Methodological quality of the review: Medium confidence
Author: Chen-Wei Pan, Mohamed Dirani, Ching-Yu Cheng, Tien-Yin Wong, and Seang-Mei Saw
Region: Japan, China, Malaysia, Bangladesh, Pakistan, India, Indonesia, Iran, Burmese, Mongolia, Bengal, Korea, Cambodia
Subsector: Epidemiology, prevalence of myopia
Equity focus: No
Study population: Population of any age
Type of programme: Community based
Review type: Other review
Quantitative synthesis method: Meta-analysis
Qualitative synthesis method: Not applicable
Background: Myopia is a complex eye condition that poses major public health and socioeconomic problems globally. Of the leading causes of vision impairment and blindness in the world, uncorrected myopia has been grouped with cataract, macular degeneration, infectious disease and vitamin A deficiency. Most cases of myopia can be treated with conservative treatments; however, more severe stages of myopia may be associated with a range of vision-threatening ocular complications, including agerelated cataract and open-angle glaucoma in older adults that may require surgical interventions. The prevalence of myopia varies with age, and the age-specific prevalence of myopia in Asia is not well-evaluated and summarised. A comprehensive overview of the age-specific prevalence of myopia in Asia is essential to guide future eye health care, intervention and clinical management in this area, and provide a perspective for other continents of the current and future challenges of myopia.
Objectives: The objective of this review was to estimate the age-specific prevalence of myopia in Asia.
Main findings: We identified 50 eligible population-based studies, including 215,672 subjects aged 0 to 96 years, reporting the prevalence of myopia from 16 Asian countries or regions. Myopia was found to be most prevalent (96.5%; 95% confidence interval (CI), 96.3 to 96.8) in Koreans aged 19 years. There was no significant linear age group effect on the prevalence of myopia in the whole Asian population, but there was a U-shaped relationship between both age and year of birth and the prevalence of myopia. The prevalence of myopia was also higher in those older than 70 years (36.3%; 95% CI, 27.6 to 45.0) compared with other age groups, which revealed nuclear cataract-myopia shifts in refraction.
Methodology: Inclusion criteria included: i) population-based surveys in Asia on the populations of any age range with response rates of at least 60% were included in the current review; ii) in addition, we included the studies on military conscripts in some Asian countries where military service is mandatory; iii) conscripts with visual defects or refractive errors are not exempted. This review followed the Meta-analysis of Observational Studies in Epidemiology guidelines for the conduct of systematic reviews and meta-analyses of observational studies. We conducted searches in PubMed (1950 onward), Embase (1960 onward), and Web of Science (1970 onward) electronic databases. Two authors performed the literature search independently.
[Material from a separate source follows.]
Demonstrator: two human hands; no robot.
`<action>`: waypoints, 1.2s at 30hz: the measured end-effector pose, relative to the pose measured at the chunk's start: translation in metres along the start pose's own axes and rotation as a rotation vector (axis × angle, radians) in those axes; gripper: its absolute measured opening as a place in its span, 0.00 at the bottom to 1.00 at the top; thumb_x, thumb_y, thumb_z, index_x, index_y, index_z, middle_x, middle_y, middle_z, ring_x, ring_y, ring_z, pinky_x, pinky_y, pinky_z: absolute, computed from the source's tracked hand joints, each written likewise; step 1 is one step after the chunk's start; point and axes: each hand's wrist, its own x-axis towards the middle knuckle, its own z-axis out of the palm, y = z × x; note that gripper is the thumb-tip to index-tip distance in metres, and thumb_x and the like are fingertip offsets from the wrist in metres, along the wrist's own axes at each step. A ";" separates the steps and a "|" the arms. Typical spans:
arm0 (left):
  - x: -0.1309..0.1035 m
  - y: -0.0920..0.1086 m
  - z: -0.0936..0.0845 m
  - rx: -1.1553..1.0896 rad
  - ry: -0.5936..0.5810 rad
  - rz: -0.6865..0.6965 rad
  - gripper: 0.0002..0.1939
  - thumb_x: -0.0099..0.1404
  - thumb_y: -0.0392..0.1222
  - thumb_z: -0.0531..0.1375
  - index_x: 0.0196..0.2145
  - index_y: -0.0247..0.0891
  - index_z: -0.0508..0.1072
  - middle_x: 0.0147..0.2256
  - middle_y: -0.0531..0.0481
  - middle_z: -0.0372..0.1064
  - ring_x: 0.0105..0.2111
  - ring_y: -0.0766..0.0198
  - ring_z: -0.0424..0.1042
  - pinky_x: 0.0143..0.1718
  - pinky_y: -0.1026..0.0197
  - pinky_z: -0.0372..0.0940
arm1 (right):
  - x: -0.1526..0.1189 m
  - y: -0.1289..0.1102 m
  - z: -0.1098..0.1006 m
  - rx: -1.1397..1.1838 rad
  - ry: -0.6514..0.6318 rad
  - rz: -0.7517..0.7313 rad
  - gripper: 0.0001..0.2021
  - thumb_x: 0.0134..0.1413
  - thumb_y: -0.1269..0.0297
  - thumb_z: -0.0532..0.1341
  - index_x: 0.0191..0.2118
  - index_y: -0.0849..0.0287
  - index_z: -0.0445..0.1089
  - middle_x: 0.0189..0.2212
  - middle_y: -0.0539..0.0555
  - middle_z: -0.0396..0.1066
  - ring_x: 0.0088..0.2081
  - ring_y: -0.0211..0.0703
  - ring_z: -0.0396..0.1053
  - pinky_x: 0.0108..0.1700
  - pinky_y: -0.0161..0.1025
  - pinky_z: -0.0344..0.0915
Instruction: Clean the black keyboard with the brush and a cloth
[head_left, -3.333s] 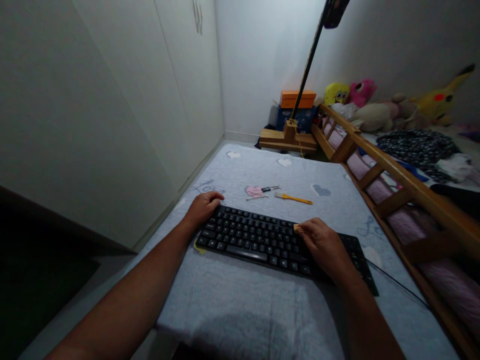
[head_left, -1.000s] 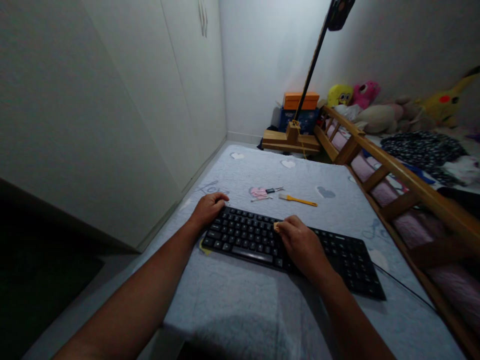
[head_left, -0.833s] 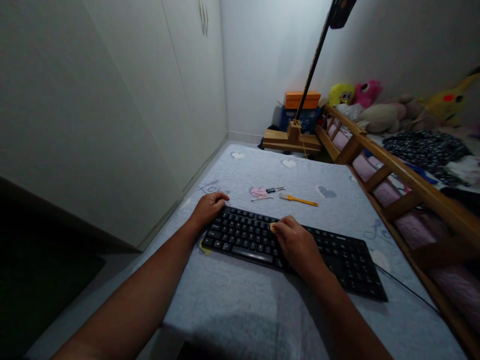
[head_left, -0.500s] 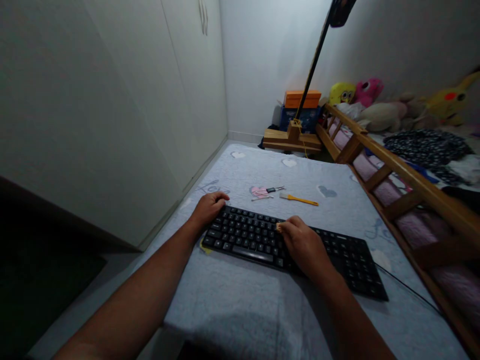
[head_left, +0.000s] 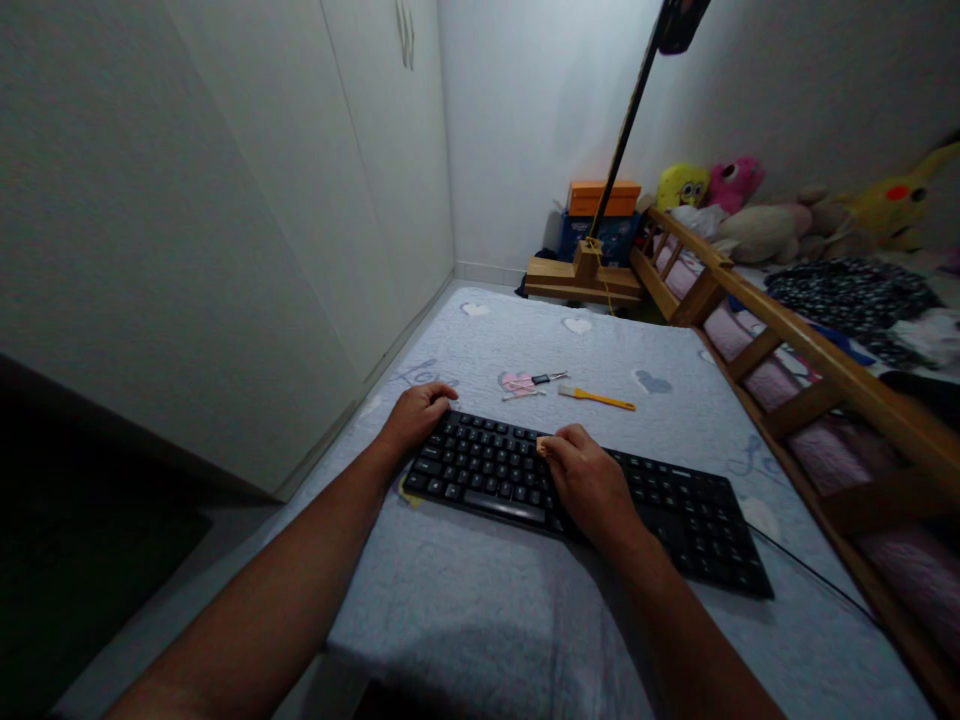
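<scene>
A black computer keyboard [head_left: 495, 470] lies slanted across the cloth-covered surface, its cable leaving from the right end. At its far left corner, my left hand [head_left: 417, 415] holds the edge, with fingers curled at the top. My right hand [head_left: 589, 478] is over the keys right of the middle, pinching a small tan piece that looks like sponge [head_left: 541, 446] between thumb and fingers. The piece is at the upper rows of keys; the hand hides some keys beneath it. Beyond the keyboard lie a yellow-handled brush [head_left: 600, 399] and a slim tool with a black grip and metal tip [head_left: 541, 380].
Thin white sticks [head_left: 523, 396] lie by the slim tool. A wooden bed rail [head_left: 795, 330] runs along the right, with soft toys behind it. A white wardrobe [head_left: 315, 200] stands on the left. A wooden stand [head_left: 585, 275] with a dark pole is beyond the far edge.
My right hand has slid a little to the left along the upper key rows with the tan piece. My left hand stays at the keyboard's corner.
</scene>
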 end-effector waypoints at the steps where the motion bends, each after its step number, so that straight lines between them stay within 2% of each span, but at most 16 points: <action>1: 0.000 0.000 0.000 0.001 0.000 -0.003 0.18 0.57 0.45 0.52 0.37 0.37 0.79 0.33 0.47 0.78 0.38 0.54 0.74 0.44 0.55 0.66 | 0.000 0.000 0.001 -0.007 -0.009 0.002 0.12 0.69 0.65 0.55 0.44 0.56 0.76 0.41 0.54 0.72 0.40 0.42 0.72 0.41 0.35 0.65; 17: -0.001 0.002 -0.001 -0.002 -0.002 -0.001 0.19 0.57 0.44 0.52 0.38 0.36 0.79 0.33 0.47 0.77 0.37 0.54 0.74 0.43 0.55 0.66 | -0.006 0.012 -0.015 -0.060 -0.078 0.112 0.12 0.70 0.65 0.54 0.42 0.57 0.76 0.41 0.54 0.72 0.38 0.41 0.72 0.39 0.34 0.64; 22: -0.001 0.000 0.000 -0.002 0.008 -0.002 0.18 0.57 0.44 0.52 0.37 0.37 0.79 0.33 0.48 0.77 0.36 0.55 0.74 0.42 0.56 0.66 | -0.008 0.018 -0.013 -0.056 -0.057 0.116 0.11 0.68 0.67 0.54 0.42 0.57 0.76 0.41 0.54 0.73 0.39 0.42 0.72 0.40 0.35 0.64; 27: 0.000 -0.004 0.001 -0.004 0.007 0.005 0.18 0.58 0.44 0.53 0.37 0.37 0.79 0.33 0.47 0.77 0.37 0.54 0.74 0.44 0.55 0.66 | -0.007 0.011 -0.009 -0.014 -0.017 0.078 0.12 0.69 0.66 0.54 0.43 0.56 0.76 0.42 0.55 0.72 0.39 0.42 0.72 0.41 0.35 0.65; 31: 0.000 -0.004 0.001 -0.003 0.006 0.002 0.18 0.57 0.44 0.53 0.38 0.38 0.79 0.34 0.48 0.78 0.38 0.55 0.74 0.44 0.55 0.66 | -0.005 0.004 -0.004 0.004 -0.028 0.039 0.13 0.70 0.65 0.53 0.44 0.56 0.76 0.41 0.54 0.72 0.39 0.41 0.72 0.42 0.35 0.65; 36: 0.000 0.000 0.000 -0.003 0.008 0.008 0.17 0.57 0.44 0.53 0.37 0.38 0.79 0.35 0.48 0.78 0.39 0.54 0.74 0.46 0.56 0.66 | -0.002 0.007 -0.003 -0.018 -0.037 0.063 0.12 0.69 0.65 0.54 0.43 0.56 0.76 0.42 0.54 0.72 0.39 0.41 0.72 0.41 0.35 0.65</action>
We compared the extracted studies and resolved inconsistencies by consensus. The electronic search was completed in September 2013. Duplicate reports were removed. Reference lists of identified reports were scanned to identify other relevant studies. A comprehensive list of variables was extracted from each eligible study. The quality of the studies included in this review was evaluated using the methodological criteria for prevalence studies developed by Leboeuf-Yde and Lauritsen and Walker. Authors performed the meta-analysis using Stata version 12.0. Heterogeneity was found to be high among the identified studies, and therefore, random-effects models were used. Statistical heterogeneity among studies was evaluated using I2 A meta-regression model was developed with age group and year of birth as the dependent variables to determine the linear age group effects on the prevalence of myopia. Regression models were also set up, with age 2 or year of birth2 (age or year of birth ‘‘squared’’) as an independent variable to test the significance of the possible U-shaped distribution of myopia in different age groups. Publication bias was assessed using the Egger test.
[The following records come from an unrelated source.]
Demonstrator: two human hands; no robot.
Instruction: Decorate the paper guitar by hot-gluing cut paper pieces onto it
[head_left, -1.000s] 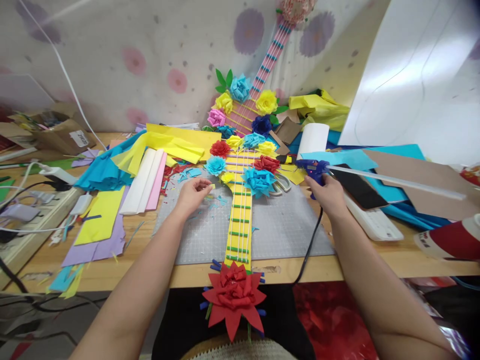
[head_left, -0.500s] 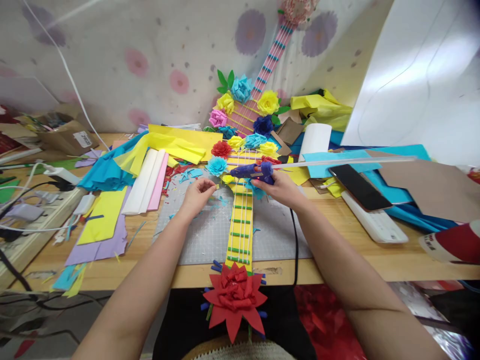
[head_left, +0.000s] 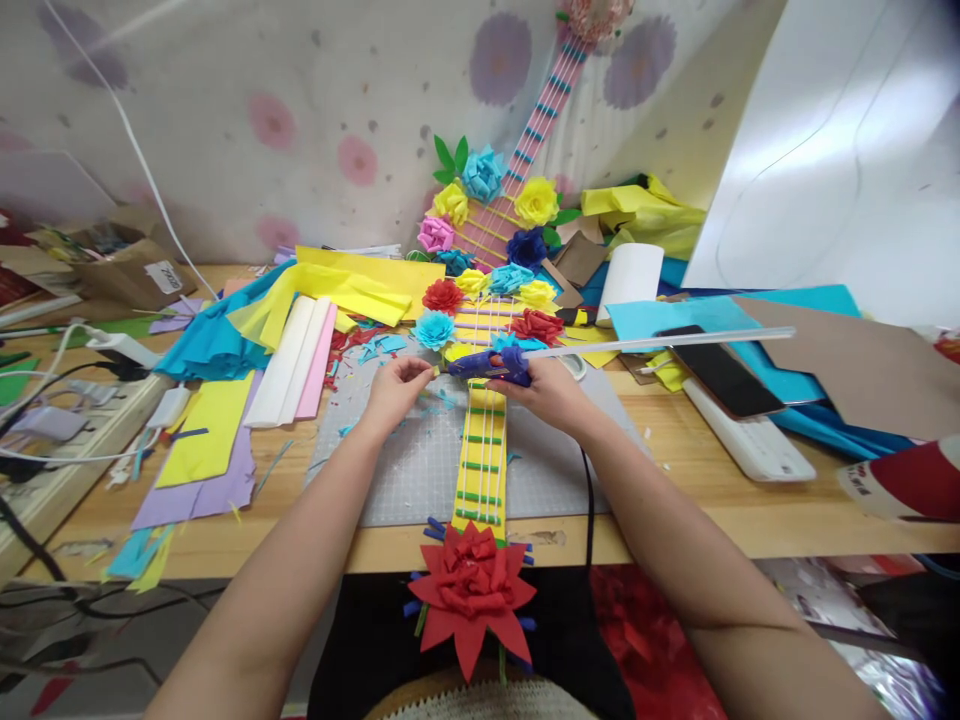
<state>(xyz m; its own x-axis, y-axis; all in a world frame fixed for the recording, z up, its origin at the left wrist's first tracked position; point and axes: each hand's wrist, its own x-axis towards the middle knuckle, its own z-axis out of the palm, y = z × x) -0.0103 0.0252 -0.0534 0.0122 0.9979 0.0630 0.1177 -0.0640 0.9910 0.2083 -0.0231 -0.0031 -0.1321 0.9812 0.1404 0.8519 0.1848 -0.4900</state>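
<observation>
My right hand [head_left: 551, 392] grips a blue hot glue gun [head_left: 491, 366] with a long clear glue stick [head_left: 675, 342] jutting out behind. The gun's nozzle points left, close to the fingertips of my left hand [head_left: 401, 388]. Those fingers are pinched on a small yellowish piece [head_left: 435, 371], too small to name exactly. Beneath the gun lies a yellow paper guitar [head_left: 481, 450] with white strings and green frets. Blue, red and yellow paper flowers ring its body, and a large red paper flower [head_left: 476, 590] covers the near end, over the table edge.
A grey cutting mat [head_left: 397, 490] with paper scraps lies under the guitar. A pink paper guitar [head_left: 544, 110] leans at the back. Crepe paper rolls [head_left: 289, 365] and a power strip [head_left: 75, 450] are left; a phone [head_left: 724, 375] and red-and-white cup [head_left: 911, 485] are right.
My right hand has brought the glue gun left and slightly down, its nozzle now nearer my left fingers. The left hand has barely moved.
</observation>
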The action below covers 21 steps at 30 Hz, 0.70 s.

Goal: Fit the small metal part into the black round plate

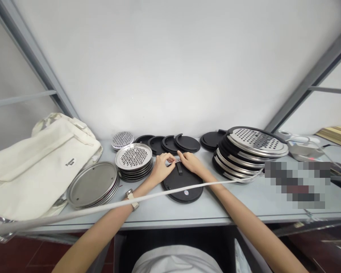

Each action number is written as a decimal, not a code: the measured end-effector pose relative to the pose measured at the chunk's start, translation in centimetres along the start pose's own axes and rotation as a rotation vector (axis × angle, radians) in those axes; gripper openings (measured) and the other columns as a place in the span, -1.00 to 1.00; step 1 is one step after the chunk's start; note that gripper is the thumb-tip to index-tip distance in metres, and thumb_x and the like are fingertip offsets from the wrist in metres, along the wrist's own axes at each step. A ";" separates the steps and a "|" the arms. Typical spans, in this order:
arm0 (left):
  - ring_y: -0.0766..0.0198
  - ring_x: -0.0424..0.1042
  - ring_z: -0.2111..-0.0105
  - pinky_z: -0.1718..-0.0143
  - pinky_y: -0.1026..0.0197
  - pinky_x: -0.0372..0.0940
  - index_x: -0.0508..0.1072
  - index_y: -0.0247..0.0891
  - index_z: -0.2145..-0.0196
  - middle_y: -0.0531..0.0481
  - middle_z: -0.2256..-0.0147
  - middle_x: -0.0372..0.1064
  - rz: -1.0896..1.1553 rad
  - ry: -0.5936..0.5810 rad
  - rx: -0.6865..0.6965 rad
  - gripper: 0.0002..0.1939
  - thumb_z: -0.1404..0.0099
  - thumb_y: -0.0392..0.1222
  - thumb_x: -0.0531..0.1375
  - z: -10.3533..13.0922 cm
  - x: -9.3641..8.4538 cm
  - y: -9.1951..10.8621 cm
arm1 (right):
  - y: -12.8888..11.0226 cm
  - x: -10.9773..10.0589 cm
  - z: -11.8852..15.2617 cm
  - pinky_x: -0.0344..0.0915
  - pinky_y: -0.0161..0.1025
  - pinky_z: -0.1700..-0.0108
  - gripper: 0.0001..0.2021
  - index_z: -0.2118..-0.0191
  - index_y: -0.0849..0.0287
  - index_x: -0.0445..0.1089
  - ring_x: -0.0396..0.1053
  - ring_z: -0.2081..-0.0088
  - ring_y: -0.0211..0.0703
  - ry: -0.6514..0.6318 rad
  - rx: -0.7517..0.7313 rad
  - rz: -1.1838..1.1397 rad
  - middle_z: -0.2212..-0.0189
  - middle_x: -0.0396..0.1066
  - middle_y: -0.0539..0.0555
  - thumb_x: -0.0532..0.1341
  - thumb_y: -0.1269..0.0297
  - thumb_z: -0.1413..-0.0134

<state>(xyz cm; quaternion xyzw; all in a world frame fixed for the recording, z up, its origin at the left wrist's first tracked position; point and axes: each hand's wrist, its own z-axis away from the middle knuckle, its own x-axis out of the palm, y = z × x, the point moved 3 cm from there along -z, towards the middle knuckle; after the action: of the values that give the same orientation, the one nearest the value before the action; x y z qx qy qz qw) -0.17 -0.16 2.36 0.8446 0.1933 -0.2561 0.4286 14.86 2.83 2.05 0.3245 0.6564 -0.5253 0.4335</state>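
Observation:
A black round plate (182,187) lies flat on the table in front of me, with a short dark strip at its far side and a small round sticker near its front. At its far rim, my left hand (164,167) has thumb and fingers pinched on a small shiny metal piece (178,161). From the other side my right hand (191,162) meets it, fingers closed at the same rim; what they grip is hidden. Several black round plates (189,143) with crescent-shaped raised rims lie just beyond my hands.
On the left stand stacked grater discs (134,156), plain metal discs (93,184) and a cream bag (45,163). A tall stack of perforated metal and black discs (252,144) rises on the right. A white cord (147,197) crosses in front of my forearms.

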 end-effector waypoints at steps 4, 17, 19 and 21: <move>0.29 0.39 0.31 0.13 0.16 0.19 0.40 -0.22 0.40 0.08 0.40 0.42 -0.044 0.014 0.002 -0.90 -0.19 -0.39 0.17 0.0 0.0 -0.2 | 0.1 0.0 0.1 0.10 -0.34 0.37 -0.50 0.38 0.27 0.46 0.45 0.34 -0.14 0.096 -0.017 -0.025 0.36 0.54 0.22 -0.14 0.16 -0.35; 0.29 0.35 0.28 0.13 0.20 0.22 0.41 -0.22 0.35 0.06 0.37 0.38 -0.024 0.036 0.055 -0.92 -0.26 -0.36 0.15 0.0 0.0 -0.5 | -0.4 -0.2 0.3 0.11 -0.34 0.30 -0.48 0.47 0.23 0.39 0.39 0.36 -0.18 0.197 -0.123 -0.082 0.44 0.46 0.15 -0.17 0.13 -0.35; 0.29 0.34 0.29 0.14 0.21 0.23 0.41 -0.23 0.35 0.05 0.38 0.38 -0.015 0.042 0.061 -0.91 -0.25 -0.37 0.15 0.0 0.0 -0.5 | -0.5 -0.3 0.3 0.14 -0.36 0.25 -0.48 0.47 0.23 0.38 0.37 0.35 -0.22 0.210 -0.186 -0.136 0.44 0.42 0.11 -0.16 0.12 -0.35; 0.29 0.34 0.29 0.15 0.21 0.23 0.41 -0.23 0.35 0.05 0.37 0.37 -0.003 0.040 0.068 -0.91 -0.25 -0.38 0.15 0.0 0.0 -0.4 | -0.6 -0.3 0.3 0.16 -0.37 0.24 -0.48 0.46 0.23 0.38 0.35 0.36 -0.25 0.212 -0.227 -0.198 0.45 0.39 0.07 -0.16 0.10 -0.35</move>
<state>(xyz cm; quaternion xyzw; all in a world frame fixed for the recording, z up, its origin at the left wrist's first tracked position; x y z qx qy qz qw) -0.41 0.08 2.16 0.8633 0.1941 -0.2464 0.3953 14.49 2.40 2.53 0.2606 0.7822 -0.4510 0.3419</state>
Applicability/external validity: The authors reported that the analysis included a number of limitations that should be considered when interpreting the results. First, we assumed that the contributing studies in the meta-analysis are representative of the general populations in Asia. In addition, it is difficult to compare the prevalence of myopia between Asians and western populations precisely because of the methodological issues attributed to differences in age, definition of myopia, and sampling strategy.
Geographic focus: This review was conducted in some LMIC in Asia and the Middle East; unfortunately, population-based data was not available in many countries.
Summary of quality assessment:
Overall, there is medium confidence in the conclusions about the effects of this study. Although authors used appropriate methods to analyse findings of included studies, methods used to search literature was not comprehensive enough to ensure that all relevant studies were identified. In addition, language bias was not avoided and the search period was not comprehensive enough that relevant literature is unlikely to be omitted.